[Opening Material shown section]
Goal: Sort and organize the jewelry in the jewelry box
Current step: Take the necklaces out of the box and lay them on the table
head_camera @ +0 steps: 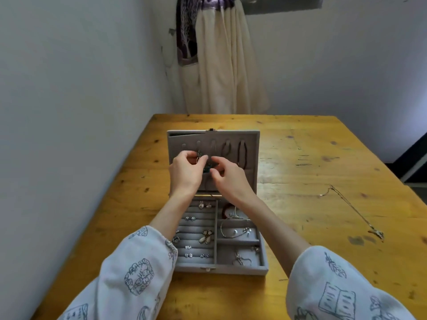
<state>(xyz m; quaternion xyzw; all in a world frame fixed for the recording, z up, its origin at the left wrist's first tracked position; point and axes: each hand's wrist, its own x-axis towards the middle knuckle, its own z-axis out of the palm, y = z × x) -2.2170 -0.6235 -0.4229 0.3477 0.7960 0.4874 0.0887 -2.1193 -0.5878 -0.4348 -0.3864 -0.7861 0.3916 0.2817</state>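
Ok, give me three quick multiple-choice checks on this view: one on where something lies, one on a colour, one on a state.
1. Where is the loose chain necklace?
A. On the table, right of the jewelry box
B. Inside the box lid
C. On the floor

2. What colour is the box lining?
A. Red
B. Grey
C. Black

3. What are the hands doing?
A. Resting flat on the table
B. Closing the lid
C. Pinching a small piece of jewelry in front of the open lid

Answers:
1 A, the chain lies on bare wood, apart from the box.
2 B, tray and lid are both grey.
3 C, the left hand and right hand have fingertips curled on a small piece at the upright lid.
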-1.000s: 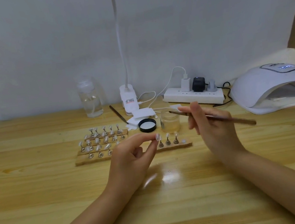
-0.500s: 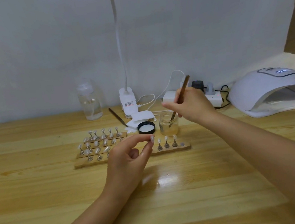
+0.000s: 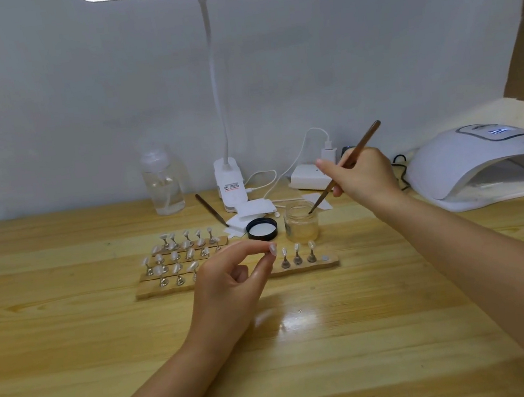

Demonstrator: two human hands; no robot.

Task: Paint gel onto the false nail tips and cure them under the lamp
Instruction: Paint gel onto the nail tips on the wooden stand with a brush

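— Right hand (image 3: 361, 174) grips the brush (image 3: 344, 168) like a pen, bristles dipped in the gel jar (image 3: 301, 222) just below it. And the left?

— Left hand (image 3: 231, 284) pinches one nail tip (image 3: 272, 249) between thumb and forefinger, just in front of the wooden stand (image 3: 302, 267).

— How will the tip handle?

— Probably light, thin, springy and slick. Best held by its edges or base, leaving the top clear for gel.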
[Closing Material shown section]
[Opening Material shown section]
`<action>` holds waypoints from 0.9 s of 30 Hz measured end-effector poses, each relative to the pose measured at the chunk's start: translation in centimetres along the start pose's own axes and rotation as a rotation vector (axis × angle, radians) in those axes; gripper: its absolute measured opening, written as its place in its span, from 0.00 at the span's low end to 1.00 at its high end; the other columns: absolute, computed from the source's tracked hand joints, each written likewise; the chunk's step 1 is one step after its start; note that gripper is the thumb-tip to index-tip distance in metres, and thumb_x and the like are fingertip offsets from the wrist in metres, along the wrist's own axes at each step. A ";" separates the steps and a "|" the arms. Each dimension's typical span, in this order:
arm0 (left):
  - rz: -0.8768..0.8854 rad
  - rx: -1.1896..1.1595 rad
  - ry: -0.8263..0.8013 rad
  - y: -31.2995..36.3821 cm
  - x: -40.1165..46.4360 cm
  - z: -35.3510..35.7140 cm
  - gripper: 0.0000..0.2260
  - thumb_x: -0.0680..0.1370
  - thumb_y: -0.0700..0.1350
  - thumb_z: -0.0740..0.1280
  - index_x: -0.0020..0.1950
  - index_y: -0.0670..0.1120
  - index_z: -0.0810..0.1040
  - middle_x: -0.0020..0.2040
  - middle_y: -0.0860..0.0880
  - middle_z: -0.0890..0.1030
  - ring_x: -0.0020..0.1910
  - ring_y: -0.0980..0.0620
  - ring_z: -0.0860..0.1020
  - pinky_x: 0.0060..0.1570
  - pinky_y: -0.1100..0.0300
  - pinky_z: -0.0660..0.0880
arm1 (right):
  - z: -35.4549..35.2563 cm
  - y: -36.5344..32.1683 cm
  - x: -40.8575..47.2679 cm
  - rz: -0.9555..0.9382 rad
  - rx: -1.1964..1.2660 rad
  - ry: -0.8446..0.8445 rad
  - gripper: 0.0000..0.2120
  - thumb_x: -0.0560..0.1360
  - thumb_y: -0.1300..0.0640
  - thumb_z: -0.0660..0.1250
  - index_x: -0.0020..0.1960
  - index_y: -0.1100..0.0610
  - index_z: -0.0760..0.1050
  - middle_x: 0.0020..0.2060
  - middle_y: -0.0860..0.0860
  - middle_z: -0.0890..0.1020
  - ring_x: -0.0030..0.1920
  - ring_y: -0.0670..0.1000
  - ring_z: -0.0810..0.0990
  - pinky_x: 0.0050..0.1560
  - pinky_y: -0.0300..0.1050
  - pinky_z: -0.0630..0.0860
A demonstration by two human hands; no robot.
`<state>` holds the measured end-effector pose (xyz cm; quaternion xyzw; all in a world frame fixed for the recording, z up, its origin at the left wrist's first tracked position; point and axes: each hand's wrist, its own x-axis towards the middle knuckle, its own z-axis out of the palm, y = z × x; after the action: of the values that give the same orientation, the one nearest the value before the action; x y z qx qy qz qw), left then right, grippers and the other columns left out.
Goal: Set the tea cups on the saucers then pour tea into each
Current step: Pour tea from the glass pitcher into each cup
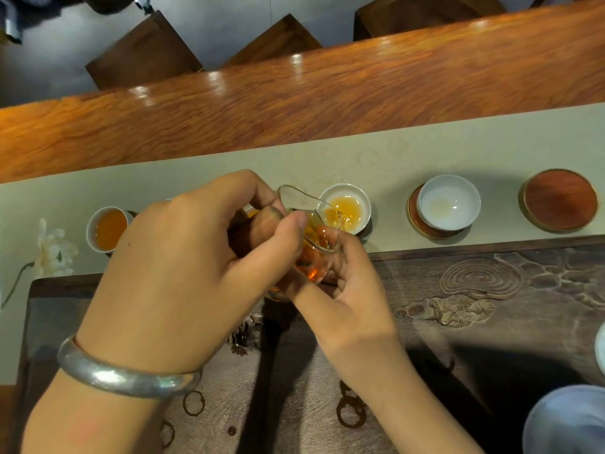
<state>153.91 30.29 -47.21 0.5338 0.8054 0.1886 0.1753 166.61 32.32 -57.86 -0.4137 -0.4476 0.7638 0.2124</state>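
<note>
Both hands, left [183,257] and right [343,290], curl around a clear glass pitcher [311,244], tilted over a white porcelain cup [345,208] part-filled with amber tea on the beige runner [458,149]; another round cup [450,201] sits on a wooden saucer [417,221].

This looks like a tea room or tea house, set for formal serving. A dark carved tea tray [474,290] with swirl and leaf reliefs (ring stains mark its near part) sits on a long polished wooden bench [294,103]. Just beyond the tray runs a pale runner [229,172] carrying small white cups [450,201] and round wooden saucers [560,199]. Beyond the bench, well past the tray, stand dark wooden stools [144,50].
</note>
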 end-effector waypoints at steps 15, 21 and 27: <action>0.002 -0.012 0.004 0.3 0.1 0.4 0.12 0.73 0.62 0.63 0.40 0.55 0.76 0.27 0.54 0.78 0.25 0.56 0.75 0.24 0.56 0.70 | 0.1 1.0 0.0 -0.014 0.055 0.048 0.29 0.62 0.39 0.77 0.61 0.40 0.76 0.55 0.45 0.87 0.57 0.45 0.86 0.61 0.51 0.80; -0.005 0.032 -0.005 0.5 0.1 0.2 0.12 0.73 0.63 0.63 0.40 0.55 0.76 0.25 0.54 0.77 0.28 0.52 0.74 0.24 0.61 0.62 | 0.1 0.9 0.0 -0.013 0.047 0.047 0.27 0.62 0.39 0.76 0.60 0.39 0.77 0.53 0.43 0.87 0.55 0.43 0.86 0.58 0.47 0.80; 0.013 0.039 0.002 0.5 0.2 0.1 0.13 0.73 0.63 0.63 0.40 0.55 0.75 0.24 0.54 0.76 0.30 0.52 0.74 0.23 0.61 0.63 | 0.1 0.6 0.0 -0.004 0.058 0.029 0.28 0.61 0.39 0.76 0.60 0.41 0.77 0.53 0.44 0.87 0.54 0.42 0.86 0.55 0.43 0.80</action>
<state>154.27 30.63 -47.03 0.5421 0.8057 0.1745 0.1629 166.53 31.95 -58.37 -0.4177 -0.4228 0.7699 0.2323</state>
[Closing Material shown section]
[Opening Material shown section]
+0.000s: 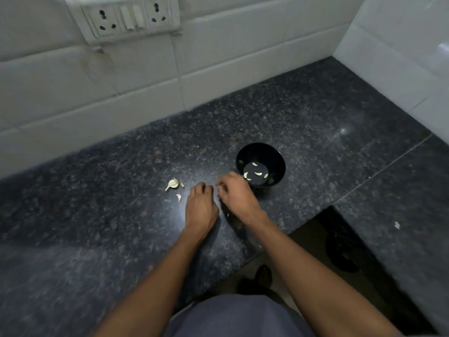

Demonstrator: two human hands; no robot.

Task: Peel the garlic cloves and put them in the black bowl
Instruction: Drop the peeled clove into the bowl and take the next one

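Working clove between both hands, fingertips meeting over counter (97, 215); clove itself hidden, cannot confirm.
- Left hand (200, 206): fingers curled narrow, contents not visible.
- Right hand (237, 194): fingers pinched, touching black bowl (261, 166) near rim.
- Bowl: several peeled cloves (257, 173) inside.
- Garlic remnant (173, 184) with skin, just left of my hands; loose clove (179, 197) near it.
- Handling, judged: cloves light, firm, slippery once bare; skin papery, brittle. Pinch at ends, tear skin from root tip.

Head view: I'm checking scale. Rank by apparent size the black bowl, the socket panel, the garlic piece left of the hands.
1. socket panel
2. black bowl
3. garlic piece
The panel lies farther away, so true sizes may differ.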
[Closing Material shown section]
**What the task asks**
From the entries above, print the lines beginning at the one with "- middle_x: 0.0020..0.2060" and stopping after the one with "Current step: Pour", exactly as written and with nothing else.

**Output for this exercise**
  - middle_x: 0.0020..0.2060
  - middle_y: -0.0860..0.0860
  - middle_z: -0.0890..0.1020
  - ring_x: -0.0030..0.1920
  - ring_y: -0.0670..0.1000
  - ring_z: -0.0810..0.0990
  - pinky_x: 0.0050..0.1560
  - pinky_y: -0.0300..0.1050
  - pinky_z: -0.0630..0.0860
A demonstration by two human hands; no robot.
`<state>` holds the measured end-effector pose (xyz cm; quaternion xyzw; all in a world frame fixed for the recording, z up, its origin at the left wrist's first tracked position; point and axes: each hand's wrist, its own x-axis towards the middle knuckle, its own z-axis out of the palm, y = z × x; after the action: of the values that give the same orientation, the one nearest the value before the action; x y z qx qy qz qw), left then right, grippers and the other columns left out.
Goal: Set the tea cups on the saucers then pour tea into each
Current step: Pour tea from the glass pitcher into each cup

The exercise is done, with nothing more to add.